The lines needed are those from the start of the records through the line holding "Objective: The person", each copied exactly.
··· Dataset
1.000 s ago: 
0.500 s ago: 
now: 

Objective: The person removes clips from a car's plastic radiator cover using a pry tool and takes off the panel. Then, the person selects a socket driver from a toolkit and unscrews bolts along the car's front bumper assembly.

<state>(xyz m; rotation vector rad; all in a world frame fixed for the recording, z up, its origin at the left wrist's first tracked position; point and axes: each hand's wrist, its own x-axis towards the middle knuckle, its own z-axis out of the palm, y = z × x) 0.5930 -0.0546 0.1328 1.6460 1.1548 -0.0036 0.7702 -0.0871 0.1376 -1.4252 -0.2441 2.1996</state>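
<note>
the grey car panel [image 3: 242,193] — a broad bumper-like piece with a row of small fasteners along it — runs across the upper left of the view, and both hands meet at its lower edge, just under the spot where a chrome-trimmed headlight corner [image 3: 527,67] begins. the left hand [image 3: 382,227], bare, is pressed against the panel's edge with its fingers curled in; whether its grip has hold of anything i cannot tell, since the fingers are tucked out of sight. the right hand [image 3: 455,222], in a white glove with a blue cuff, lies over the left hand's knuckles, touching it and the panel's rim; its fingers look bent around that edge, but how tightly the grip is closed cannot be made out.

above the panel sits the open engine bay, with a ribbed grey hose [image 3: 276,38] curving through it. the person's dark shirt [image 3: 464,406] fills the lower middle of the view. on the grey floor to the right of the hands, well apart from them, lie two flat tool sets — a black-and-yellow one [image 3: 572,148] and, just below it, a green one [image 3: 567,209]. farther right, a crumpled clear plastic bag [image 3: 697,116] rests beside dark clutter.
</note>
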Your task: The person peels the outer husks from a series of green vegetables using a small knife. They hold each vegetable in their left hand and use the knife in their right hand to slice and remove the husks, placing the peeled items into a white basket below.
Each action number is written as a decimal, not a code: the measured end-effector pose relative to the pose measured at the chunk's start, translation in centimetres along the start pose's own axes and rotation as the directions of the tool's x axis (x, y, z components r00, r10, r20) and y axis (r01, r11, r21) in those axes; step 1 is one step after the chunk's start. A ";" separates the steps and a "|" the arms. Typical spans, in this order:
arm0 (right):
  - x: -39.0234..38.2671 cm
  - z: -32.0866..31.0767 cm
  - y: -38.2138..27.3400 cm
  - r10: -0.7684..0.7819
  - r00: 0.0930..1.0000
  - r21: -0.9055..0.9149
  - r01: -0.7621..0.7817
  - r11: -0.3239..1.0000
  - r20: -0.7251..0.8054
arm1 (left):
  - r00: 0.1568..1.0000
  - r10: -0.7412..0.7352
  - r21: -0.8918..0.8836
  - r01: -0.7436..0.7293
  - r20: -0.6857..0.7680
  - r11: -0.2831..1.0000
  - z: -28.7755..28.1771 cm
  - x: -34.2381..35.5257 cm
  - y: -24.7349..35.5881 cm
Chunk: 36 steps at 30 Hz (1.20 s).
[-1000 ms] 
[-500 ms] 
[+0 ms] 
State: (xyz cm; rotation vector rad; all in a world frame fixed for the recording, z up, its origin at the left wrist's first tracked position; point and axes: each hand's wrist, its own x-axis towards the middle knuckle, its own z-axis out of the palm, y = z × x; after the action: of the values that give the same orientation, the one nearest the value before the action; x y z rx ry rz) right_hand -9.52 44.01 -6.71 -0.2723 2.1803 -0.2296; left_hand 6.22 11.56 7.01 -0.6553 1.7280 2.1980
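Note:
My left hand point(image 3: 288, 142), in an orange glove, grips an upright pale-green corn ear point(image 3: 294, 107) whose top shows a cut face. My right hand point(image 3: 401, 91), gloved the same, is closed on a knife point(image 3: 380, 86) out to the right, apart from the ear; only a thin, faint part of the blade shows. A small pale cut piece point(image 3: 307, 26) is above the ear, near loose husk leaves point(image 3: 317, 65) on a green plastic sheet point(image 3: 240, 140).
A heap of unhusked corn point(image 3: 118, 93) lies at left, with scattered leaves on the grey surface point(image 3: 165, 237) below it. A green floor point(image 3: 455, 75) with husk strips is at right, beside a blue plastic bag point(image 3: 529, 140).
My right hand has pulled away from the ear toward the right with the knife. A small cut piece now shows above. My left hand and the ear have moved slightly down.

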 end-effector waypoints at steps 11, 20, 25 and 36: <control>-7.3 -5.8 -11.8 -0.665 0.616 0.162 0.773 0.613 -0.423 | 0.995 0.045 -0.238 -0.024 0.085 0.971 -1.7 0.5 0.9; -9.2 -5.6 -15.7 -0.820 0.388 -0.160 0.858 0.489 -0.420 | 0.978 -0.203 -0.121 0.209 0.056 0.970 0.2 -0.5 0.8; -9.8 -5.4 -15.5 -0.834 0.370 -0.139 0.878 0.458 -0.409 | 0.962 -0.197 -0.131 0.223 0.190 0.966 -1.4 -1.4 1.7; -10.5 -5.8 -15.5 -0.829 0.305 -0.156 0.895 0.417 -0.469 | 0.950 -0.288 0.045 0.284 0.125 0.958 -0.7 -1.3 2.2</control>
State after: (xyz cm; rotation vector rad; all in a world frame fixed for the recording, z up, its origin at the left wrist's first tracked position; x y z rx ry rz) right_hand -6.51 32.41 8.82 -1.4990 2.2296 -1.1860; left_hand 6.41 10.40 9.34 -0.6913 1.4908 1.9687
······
## Answer box
1.000 s ago: 
0.500 s ago: 
now: 

Objective: The person removes clips from a car's plastic radiator cover using a pry tool and takes off the panel. Then, the person selects a socket driver from a toolkit and unscrews bolts along the car's front bumper assembly.

No additional answer is needed here.